Fellows, Kelley’s aunt, struggled to speak as she recalled taking her niece and her siblings to the beach when they were younger.

“I know you guys will remember when we found those shells, and they were all perfectly white,” she said, the rest of Kelley’s family crying over Zoom. She recalled walking on a beach more recently and finding a similar collection of perfect white shells. She felt it was a sign.

Bethany Kelley, center, at Two Lights Lighthouse in Cape Elizabeth with her sister Melissa Green, left, and her aunt, Carrie Fellows. Photo courtesy of Carrie Fellows

“Justice will be served in this,” she said. “I know it doesn’t look like it, … I know it looks so wrong, even what we’re seeing right now, it’s so wrong, but God will have his way.”
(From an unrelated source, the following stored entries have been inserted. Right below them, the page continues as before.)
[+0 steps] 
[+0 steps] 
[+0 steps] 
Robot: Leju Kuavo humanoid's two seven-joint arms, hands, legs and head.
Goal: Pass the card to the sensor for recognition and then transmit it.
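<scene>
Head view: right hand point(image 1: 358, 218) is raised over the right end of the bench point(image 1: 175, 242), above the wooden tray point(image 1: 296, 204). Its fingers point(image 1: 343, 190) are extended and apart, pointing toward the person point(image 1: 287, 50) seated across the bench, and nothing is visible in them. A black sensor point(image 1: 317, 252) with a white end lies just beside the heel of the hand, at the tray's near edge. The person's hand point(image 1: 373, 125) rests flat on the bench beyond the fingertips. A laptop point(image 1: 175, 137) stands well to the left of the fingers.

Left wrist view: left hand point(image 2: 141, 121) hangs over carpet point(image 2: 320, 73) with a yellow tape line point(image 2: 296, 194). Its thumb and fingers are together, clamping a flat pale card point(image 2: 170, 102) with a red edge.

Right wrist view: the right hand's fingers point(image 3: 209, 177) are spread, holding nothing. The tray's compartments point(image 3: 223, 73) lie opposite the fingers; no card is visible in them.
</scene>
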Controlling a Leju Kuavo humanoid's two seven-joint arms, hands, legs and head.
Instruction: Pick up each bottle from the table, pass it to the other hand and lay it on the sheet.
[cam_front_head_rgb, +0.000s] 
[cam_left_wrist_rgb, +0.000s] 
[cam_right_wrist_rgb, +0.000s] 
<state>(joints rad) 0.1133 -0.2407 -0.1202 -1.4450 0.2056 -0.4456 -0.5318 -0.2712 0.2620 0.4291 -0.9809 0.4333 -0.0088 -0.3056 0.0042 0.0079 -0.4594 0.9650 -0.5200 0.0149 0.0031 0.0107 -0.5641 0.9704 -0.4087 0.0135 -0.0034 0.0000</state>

Kelley’s family has said in previous interviews that she had fallen into depression and was struggling with substance use around the time of her death. But that never changed who she was.

“When she loved someone, she did anything that she could to make them happy,” her sister Melissa Green wrote in a statement read by a victim witness advocate. “She was unforgettable.”

Contributed photo of Bethany Kelley.

Kelley’s mother said she loved to draw and play dress up. She remembered her daughter taking her first steps at the Eastern Promenade when she was barely a year old.

Kelley moved to Oregon when she was a teenager to live with her mother. She came back to Portland a few years before her death and gave birth to a son in the same hospital where she was born, her mother said.

“I remember her being so happy,” Julie Kelley said in her written statement. “She loved him more than anything, and he did her. Now all I have is pictures of her in happy days. … Now, he will never have the chance to know her.”